I need to parse in javascript the value entered by the user in an html text field.

That is my first regexp experience.

Here is my code :

var s = 'research library "not available" author:"Bernard Shaw"';
var tableau = s.split(/(?:[^\s"]+|"[^"]*")/);
for (var i=0; i<tableau.length; i++) {
    document.write("tableau[" + i + "] = " + tableau[i] + "<BR>");
}

I am expecting to see something like this:

tableau[0] = research
tableau[1] = library
tableau[2] = "not available"
tableau[3] = author:
tableau[4] = "Bernard Shaw"

But instead I got this:

tableau[0] =
tableau[1] =
tableau[2] =
tableau[3] =
tableau[4] =
tableau[5] = 

Actually, what I really need is to split this value :

research library "not available" author:"Bernard Shaw"

into this array :

tableau[0] = research
tableau[1] = library
tableau[2] = "not available"
tableau[3] = author:"Bernard Shaw"

But I think there is a problem with positive lookbehind in javascript or something like this.
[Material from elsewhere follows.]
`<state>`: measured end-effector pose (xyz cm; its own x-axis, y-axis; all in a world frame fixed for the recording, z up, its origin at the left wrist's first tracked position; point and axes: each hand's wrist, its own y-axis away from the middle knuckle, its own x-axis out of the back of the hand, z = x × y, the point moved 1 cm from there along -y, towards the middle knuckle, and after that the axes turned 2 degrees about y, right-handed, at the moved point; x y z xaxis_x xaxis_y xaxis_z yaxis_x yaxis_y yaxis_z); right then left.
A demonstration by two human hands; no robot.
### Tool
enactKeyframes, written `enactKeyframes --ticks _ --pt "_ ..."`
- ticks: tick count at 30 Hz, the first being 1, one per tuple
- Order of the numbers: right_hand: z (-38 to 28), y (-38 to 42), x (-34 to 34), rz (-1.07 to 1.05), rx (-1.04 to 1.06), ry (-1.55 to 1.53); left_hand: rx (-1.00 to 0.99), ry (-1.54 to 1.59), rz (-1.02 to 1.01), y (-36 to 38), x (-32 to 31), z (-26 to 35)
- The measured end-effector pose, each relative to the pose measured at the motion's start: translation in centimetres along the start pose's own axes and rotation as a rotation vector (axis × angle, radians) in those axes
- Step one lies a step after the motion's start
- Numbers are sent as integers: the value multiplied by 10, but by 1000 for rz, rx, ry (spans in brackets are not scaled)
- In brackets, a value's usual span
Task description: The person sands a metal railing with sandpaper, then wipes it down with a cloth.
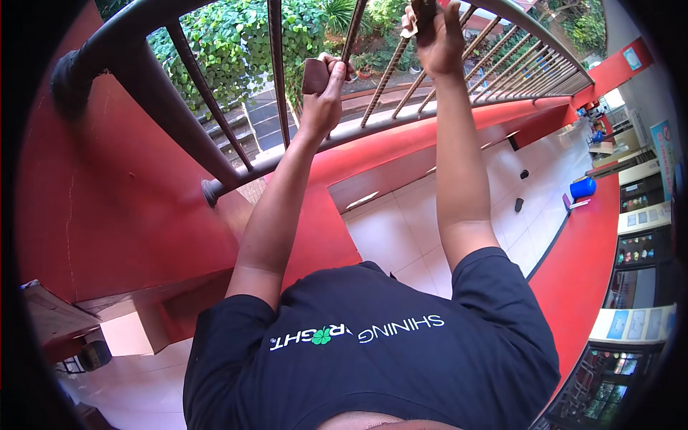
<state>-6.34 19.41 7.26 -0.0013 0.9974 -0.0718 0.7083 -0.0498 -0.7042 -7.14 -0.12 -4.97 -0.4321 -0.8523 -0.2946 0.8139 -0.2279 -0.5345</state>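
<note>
My left hand (325,100) is closed at one of the dark upright bars of a metal railing (276,72). A flat reddish-brown piece (314,77), perhaps sandpaper, is gripped in it, sticking out on the left side. Higher and to the right, my right hand (439,50) is raised by the railing's upper part, its fingers curled round a dark brown, folded-looking piece (424,13). The top edge of the view cuts off part of that piece. Several bars near this hand look rough and rusty brown.
The railing stands on a red ledge (387,143), with green plants (236,50) beyond it. A red wall (122,186) is at left. On the tiled floor (408,229) lie two dark objects. A blue container (583,188) sits on a red surface at right.
</note>
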Motion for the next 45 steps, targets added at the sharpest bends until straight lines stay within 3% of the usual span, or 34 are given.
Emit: enactKeyframes --ticks 1,3,5,7,9,11,14,15,17,18,19,20,21,23,24,25,27,28,29,31,33,35,37,39,40,41,42,44,45 --pt "19 16 -1 37 -1 -79 -13 -38 2 -2 1 -3" --pt "90 96 7 119 -205 -89 -87 -113 -19 -5 3 -6" --pt "151 171 4 186 -315 78 -55 -128 -37 -4 5 -1" --pt "141 153 20 77 -435 146 -38 -83 -42 -5 6 2" --pt "64 73 7 145 -223 -71 -19 -35 -54 -4 4 4" --pt "-2 4 3 -49 15 74 -33 -66 -41 -4 4 3" --pt "26 29 0 90 -51 -58 4 -17 1 -1 -1 6" --pt "60 70 1 114 -151 -59 -5 -15 -3 -6 -1 7" --pt "159 178 9 116 -261 293 -45 -25 -10 -1 -1 5" --pt "154 192 1 184 -351 215 -64 -27 -20 -4 0 6" --pt "153 191 -6 243 -431 131 -61 -14 -3 -3 -1 9" --pt "148 164 5 37 -373 350 -53 15 0 -7 0 11" --pt "122 131 -2 123 -359 208 -25 47 -6 -4 0 7" --pt "47 48 1 149 -122 -49 -43 -14 -12 -2 2 5" --pt "0 14 -7 58 -27 9 -69 -79 -16 -3 2 5" --pt "-2 0 7 -53 -39 1 -64 -77 -18 -1 0 3" --pt "29 29 4 107 -74 -167 -62 -60 3 -2 0 1" --pt "67 65 12 136 -183 -79 -23 -110 27 0 -2 8" --pt "112 114 25 3 -304 -87 -35 -103 32 -1 -1 3" --pt "161 197 0 267 -394 -77 -93 -59 7 0 -2 7" --pt "162 178 19 57 -463 21 -43 -54 -24 -2 1 10" --pt "107 103 21 -54 -379 -233 -41 -49 -40 1 1 5" --pt "15 31 -2 46 -181 -143 -102 -126 -24 -4 4 -1" --pt "9 8 12 -48 -221 -199 -96 -106 -18 -3 2 -2" --pt "14 19 -1 116 -183 -241 -76 -102 -6 -2 1 -3" --pt "32 37 -1 68 -157 -220 -58 -96 10 -1 1 -4" --pt "66 70 10 -2 -208 -161 -63 -94 16 -4 1 -2" --pt "167 170 32 71 -418 51 -76 -56 -8 -3 0 4" --pt "174 205 15 169 -437 76 -80 -40 -21 -1 0 6"
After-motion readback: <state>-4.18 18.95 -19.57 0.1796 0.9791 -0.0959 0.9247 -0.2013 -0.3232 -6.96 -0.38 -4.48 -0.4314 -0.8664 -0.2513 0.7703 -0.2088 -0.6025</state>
I did many tries without more success:

I think I really need some help...

4

3 回答 3

2

It seems like you want to split on the whitespace outside the double-quotes. In that case you can try this regex:

var tableau = s.split(/\s(?=(?:[^"]*"[^"]*")*[^"]*$)/);

this will split on whitespace, followed by an even number of double quotes.

Explanation:

\s          # Split on whitespace
(?=         # Followed by
   (?:      # Non-capture group with 2 quotes
     [^"]*  # 0 or more non-quote characters
     "      # 1 quote
     [^"]*  # 0 or more non-quote characters
     "      # 1 quote
   )*       # 0 or more repetition of previous group(multiple of 2 quotes will be even)
   [^"]*    # Finally 0 or more non-quotes
   $        # Till the end  (This is necessary)
)      

This will give you your final desired output:

tableau[0] = research
tableau[1] = library
tableau[2] = "not available"
tableau[3] = author:"Bernard Shaw"
于 2013-09-18T16:03:35.397 回答
0

Regex might not be the way to go. Instead, you might write a tiny parser that marches along a character at a time and builds an array. Something like this (http://jsfiddle.net/WTMct/1):

function parse(str) {
    var arr = [];
    var quote = false;  // true means we're inside a quoted field

    // iterate over each character, keep track of current field index (i)
    for (var i = c = 0; c < str.length; c++) {
        var cc = str[c], nc = str[c+1];  // current character, next character
        arr[i] = arr[i] || '';           // create a new array value (start with empty string) if necessary

        // If it's just one quotation mark, begin/end quoted field
        if (cc == '"') { quote = !quote; continue; }

        // If it's a space, and we're not in a quoted field, move on to the next field
        if (cc == ' ' && !quote) { ++i; continue; }

        // Otherwise, append the current character to the current field
        arr[i] += cc;
    }

    return arr;
}

Then

parse('research library "not available" author:"Bernard Shaw"')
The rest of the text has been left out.